The primary reference for Isca, and the one that should be cited if you use it, is:
Vallis, G.K., Colyer, G., Geen, R., Gerber, E., Jucker, M., Maher, P., Paterson, A., Pietschnig, M., Penn, J. and Thomson, S.I., 2018. Isca, v1. 0: A framework for the global modelling of the atmospheres of Earth and other planets at varying levels of complexity.  Geosci. Model Dev., 11, 843–859.

In addition, if you use particular aspects of Isca please consider referencing one of the following papers:

For use of the SOCRATES radiation scheme:
Thomson, S.I. Vallis, G.K., 2019. The effects of gravity on the climate and circulation of a terrestrial planet. Quarterly Journal of the Royal Meteorological Society, 145, pp. 2627–2640.

To emphasize the hierarchical aspects of Isca, or if using the Mars, Jupiter or shallow water models:
Thomson, S.I. and Vallis, G.K., 2019. Hierarchical Modeling of Solar System Planets with Isca. Atmosphere, 10, p.803.

For a general discussion of the value of a hierarchical approach:
Maher, P., Gerber, E.P., Medeiros, B., Merlis, T.M., Sherwood, S., Sheshadri, A., Sobel, A.H., Vallis, G.K., Voigt, A. and Zurita‐Gotor, P., 2019. Model hierarchies for understanding atmospheric circulation. Rev. Geophysics, 57, pp.250-280.

For a simple surface model:
Pietschnig, M., Lambert, F.H., Saint‐Lu, M. and Vallis, G.K., 2019. The presence of Africa and limited soil moisture contribute to future drying of South America. Geophysical Research Letters, 46(21), pp.12445-12453.

For examples of different land configurations:
Geen, R., Lambert, F.H. and Vallis, G.K., 2018. Regime change behavior during Asian monsoon onset. Journal of Climate, 31(8), pp.3327-3348.

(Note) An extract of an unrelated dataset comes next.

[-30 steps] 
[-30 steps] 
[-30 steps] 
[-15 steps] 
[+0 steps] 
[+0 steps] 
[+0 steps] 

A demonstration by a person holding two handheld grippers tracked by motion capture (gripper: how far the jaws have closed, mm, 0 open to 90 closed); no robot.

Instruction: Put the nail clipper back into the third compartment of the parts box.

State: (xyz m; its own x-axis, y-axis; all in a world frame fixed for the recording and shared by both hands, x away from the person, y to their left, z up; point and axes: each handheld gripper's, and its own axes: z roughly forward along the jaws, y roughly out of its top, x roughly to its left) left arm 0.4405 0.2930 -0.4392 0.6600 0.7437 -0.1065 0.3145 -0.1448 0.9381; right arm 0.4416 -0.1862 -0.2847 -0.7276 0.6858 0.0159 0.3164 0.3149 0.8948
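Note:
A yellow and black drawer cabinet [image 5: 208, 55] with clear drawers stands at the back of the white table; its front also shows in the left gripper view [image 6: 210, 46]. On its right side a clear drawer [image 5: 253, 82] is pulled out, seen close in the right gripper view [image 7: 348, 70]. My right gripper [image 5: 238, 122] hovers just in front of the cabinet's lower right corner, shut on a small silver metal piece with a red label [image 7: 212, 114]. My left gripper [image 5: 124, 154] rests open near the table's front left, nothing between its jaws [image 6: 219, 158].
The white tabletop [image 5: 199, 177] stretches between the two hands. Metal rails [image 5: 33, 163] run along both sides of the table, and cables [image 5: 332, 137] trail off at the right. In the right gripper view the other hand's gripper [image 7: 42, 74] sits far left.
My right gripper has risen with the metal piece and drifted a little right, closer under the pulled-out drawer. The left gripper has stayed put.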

For the MiMA configuration of Isca, with the RRTM radiation scheme:
Jucker, M. and Gerber, E.P., 2017. Untangling the annual cycle of the tropical tropopause layer with an idealized moist model. Journal of Climate, 30(18), pp.7339-7358.

For exoplanets:
Penn, J. and Vallis, G.K., 2018. Atmospheric Circulation and Thermal Phase-curve Offset of Tidally and Nontidally Locked Terrestrial Exoplanets. The Astrophysical Journal, 868(2), p.147.

Contents

License

Isca is released under the terms of the GPL-3.0 license.